Oh my harddrives

January 9th, 2014

hddFailing hard drives aren’t fun at all, but when you detect them early enough there’s a good chance that the sword will pass you.

The latest failed/replaced drive in my server was in 2009 and thanks to raid1 nobody experienced any bigger outage. Now one of my very old drives starts to fail (I think after 6 years that’s okay).  Luckily it’s only one drive of the raid array for the host server and not the raid array where my VMs (evemaps included) are located.

But when I started thinking about what drives I should order to replace my old ones with, I started to think about the whole disk configuration. It’s easy to replace some drives with new ones and be happy, but maybe it’s worth taking some extra money and get some shiny drives with a dedicated raid controller (instead of using linux software raid) and add some ssd caching to squeeze out better IO performance to be ready for the future. Maybe this could help me to tackle my nightly IO performance issues as well when backups are being done. I’ve already tuned various bits and pieces, but as the data grows sometimes you just need bigger pipes to get everything done in time.

It’s already nearly 3 years ago since I’ve done the last major hardware upgrade. In the mean time I’ve added a 2nd CPU to make use of all my ram modules (which didn’t worked out, I should check this again).

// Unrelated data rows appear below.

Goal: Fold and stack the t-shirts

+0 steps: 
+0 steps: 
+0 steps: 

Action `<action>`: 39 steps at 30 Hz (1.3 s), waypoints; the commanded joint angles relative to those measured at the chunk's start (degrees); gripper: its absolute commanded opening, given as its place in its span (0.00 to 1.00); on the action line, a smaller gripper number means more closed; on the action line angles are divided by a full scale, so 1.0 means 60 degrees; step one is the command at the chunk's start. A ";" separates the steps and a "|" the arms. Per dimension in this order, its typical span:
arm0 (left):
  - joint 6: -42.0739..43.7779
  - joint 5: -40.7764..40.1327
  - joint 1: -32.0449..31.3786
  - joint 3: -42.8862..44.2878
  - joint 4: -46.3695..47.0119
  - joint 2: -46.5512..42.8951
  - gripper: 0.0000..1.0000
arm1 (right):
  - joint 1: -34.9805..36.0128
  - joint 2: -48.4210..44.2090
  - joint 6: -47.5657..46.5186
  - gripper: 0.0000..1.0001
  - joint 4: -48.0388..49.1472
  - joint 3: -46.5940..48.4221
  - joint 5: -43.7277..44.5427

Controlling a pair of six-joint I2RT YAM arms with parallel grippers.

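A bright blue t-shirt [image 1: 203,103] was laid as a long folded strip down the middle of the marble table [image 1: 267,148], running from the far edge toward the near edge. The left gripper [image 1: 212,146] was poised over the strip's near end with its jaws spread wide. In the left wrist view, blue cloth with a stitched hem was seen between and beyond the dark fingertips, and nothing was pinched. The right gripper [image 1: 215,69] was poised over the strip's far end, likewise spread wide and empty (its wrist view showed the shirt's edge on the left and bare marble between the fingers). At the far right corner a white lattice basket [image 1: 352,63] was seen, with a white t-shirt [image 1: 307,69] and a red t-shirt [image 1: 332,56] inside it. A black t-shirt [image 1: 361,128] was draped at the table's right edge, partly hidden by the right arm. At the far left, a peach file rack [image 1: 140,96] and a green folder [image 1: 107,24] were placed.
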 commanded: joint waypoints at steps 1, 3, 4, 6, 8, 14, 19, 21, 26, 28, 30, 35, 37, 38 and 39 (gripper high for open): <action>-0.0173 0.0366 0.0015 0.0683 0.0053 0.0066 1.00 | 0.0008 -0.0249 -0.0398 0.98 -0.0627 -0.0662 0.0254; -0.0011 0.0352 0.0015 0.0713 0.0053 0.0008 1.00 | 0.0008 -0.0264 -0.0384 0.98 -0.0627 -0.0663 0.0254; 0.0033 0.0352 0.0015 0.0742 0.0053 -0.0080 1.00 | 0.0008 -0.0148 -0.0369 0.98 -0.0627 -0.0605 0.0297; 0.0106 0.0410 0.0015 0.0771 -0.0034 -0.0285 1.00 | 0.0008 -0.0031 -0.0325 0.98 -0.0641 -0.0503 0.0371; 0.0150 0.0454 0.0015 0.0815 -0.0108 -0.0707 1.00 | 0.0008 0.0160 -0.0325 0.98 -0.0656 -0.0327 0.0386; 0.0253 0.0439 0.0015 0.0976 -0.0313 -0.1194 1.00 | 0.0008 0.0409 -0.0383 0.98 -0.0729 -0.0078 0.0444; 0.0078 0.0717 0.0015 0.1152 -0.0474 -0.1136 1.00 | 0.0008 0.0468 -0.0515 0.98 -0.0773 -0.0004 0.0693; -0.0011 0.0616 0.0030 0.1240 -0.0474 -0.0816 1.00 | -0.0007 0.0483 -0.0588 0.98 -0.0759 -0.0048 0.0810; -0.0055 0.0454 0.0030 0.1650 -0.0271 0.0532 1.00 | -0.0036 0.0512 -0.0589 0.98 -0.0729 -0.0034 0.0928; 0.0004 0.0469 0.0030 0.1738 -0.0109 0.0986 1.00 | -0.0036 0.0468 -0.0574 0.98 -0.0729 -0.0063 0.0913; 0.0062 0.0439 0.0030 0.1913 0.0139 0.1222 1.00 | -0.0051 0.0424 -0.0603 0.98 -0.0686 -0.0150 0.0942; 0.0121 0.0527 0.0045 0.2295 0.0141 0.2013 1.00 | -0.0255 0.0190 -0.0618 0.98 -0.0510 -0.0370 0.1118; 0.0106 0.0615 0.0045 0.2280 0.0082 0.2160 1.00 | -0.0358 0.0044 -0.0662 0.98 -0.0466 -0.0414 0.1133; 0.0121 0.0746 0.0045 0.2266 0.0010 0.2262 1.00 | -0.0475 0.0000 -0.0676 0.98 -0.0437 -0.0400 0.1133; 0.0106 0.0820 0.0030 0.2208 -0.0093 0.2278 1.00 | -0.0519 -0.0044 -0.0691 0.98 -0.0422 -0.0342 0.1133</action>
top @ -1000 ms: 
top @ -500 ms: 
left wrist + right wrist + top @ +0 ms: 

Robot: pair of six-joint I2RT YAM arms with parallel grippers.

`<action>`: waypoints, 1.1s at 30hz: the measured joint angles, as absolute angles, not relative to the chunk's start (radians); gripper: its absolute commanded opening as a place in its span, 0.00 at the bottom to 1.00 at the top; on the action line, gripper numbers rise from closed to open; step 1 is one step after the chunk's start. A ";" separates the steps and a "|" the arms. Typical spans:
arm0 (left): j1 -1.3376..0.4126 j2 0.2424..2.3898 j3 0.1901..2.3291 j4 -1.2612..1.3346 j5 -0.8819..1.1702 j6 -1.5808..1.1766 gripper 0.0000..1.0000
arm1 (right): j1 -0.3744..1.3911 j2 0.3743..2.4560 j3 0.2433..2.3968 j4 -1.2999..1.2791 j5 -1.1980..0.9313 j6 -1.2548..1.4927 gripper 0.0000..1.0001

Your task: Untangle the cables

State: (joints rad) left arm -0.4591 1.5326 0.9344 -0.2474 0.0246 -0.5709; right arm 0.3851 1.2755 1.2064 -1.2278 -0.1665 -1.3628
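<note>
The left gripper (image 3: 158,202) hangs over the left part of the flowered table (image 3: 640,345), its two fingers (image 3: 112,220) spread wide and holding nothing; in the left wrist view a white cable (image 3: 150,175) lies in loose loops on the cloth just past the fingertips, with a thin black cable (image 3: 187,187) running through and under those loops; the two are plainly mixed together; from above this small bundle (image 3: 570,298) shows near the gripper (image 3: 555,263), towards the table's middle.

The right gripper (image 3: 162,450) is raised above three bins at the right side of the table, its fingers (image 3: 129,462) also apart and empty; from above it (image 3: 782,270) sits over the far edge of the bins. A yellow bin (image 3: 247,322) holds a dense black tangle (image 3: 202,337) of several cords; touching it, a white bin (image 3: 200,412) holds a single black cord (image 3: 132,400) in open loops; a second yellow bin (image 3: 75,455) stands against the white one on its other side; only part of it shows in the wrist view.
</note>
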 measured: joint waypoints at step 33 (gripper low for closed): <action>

My current idea would be to replace my system drive with new ones and move all VMs (evemaps included) on the new drive as well. The old 1tb sata drives should remain in the system for backups (rsnapshot) only.

  • 2x 2TB WD SAS Drives (raid1)
  • 1x 100GB Intel DC S3700 SSD
  • Dedicated Raid Controller with Cache + BBU/Flash + SSD Cache Option

An alternative could be (to avoid the HW Controller)

  • 2x 2TB WD SATA Raid Edition Drives (raid1) or other vendor
  • 2x 100GB Intel DC S3700 SSD
  • using software  for ssd caching (linux software module)

I’m still evaluating my possibilities, the deeper I look the more possibilities do I find. Sometimes i lean more towards a dedicated raid controller solution (from LSI) a bit later I find the software solution with ssd caching based on drivers like flashcache, enhanceIO, dm-cache, bcache, vcache, etc more flexible. Hard to say which suits better.

Any recommendations/thoughts?

As you can imagine a good configuration isn’t cheap. If you like the evemaps service, feel free to check the donation link on the right side, every cent helps me.

32 Responses to “Oh my harddrives”

  1. Owen Kidd says:

    Coming from an enterprise hardware development background, your configuration looks to be a fairly sound setup.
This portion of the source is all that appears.